Problem details =
Retype the listing without any alteration.

Given material =
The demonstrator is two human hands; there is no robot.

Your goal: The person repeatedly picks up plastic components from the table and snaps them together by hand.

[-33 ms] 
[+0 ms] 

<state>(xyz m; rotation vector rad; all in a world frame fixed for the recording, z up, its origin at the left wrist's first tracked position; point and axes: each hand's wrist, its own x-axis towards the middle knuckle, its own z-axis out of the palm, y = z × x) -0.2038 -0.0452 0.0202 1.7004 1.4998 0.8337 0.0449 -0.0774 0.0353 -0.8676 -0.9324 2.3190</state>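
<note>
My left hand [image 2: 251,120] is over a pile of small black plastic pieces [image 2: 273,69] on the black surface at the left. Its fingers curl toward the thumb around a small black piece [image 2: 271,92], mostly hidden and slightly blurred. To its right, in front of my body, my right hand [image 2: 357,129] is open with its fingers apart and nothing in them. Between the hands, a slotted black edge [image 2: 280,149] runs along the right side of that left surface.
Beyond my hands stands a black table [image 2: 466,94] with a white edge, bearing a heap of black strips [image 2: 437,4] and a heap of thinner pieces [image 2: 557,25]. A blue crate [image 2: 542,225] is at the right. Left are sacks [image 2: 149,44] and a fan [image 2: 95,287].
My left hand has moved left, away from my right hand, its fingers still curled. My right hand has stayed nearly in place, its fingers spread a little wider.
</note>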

Answer to the exercise =
The demonstrator is two human hands; there is no robot.

Your goal: The person repeatedly picks up plastic components from the table and snaps them together by hand.

[-33 ms] 
[+0 ms] 

<state>(xyz m; rotation vector rad; all in a world frame fixed for the recording, z up, its origin at the left wrist's first tracked position; point and axes: each hand's wrist, its own x-axis towards the middle knuckle, its own z-axis out of the palm, y = z × x) -0.2038 -0.0452 0.0202 1.7004 1.4998 0.8337 0.0449 -0.0774 0.0353 -0.8676 -0.9324 2.3190</state>
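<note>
My left hand [image 2: 251,120] is over a pile of small black plastic pieces [image 2: 273,69] on the black surface at the left. Its fingers curl toward the thumb around a small black piece [image 2: 271,92], mostly hidden and slightly blurred. To its right, in front of my body, my right hand [image 2: 357,129] is open with its fingers apart and nothing in them. Between the hands, a slotted black edge [image 2: 280,149] runs along the right side of that left surface.
Beyond my hands stands a black table [image 2: 466,94] with a white edge, bearing a heap of black strips [image 2: 437,4] and a heap of thinner pieces [image 2: 557,25]. A blue crate [image 2: 542,225] is at the right. Left are sacks [image 2: 149,44] and a fan [image 2: 95,287].
My left hand has moved left, away from my right hand, its fingers still curled. My right hand has stayed nearly in place, its fingers spread a little wider.
</note>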

No further output is needed here.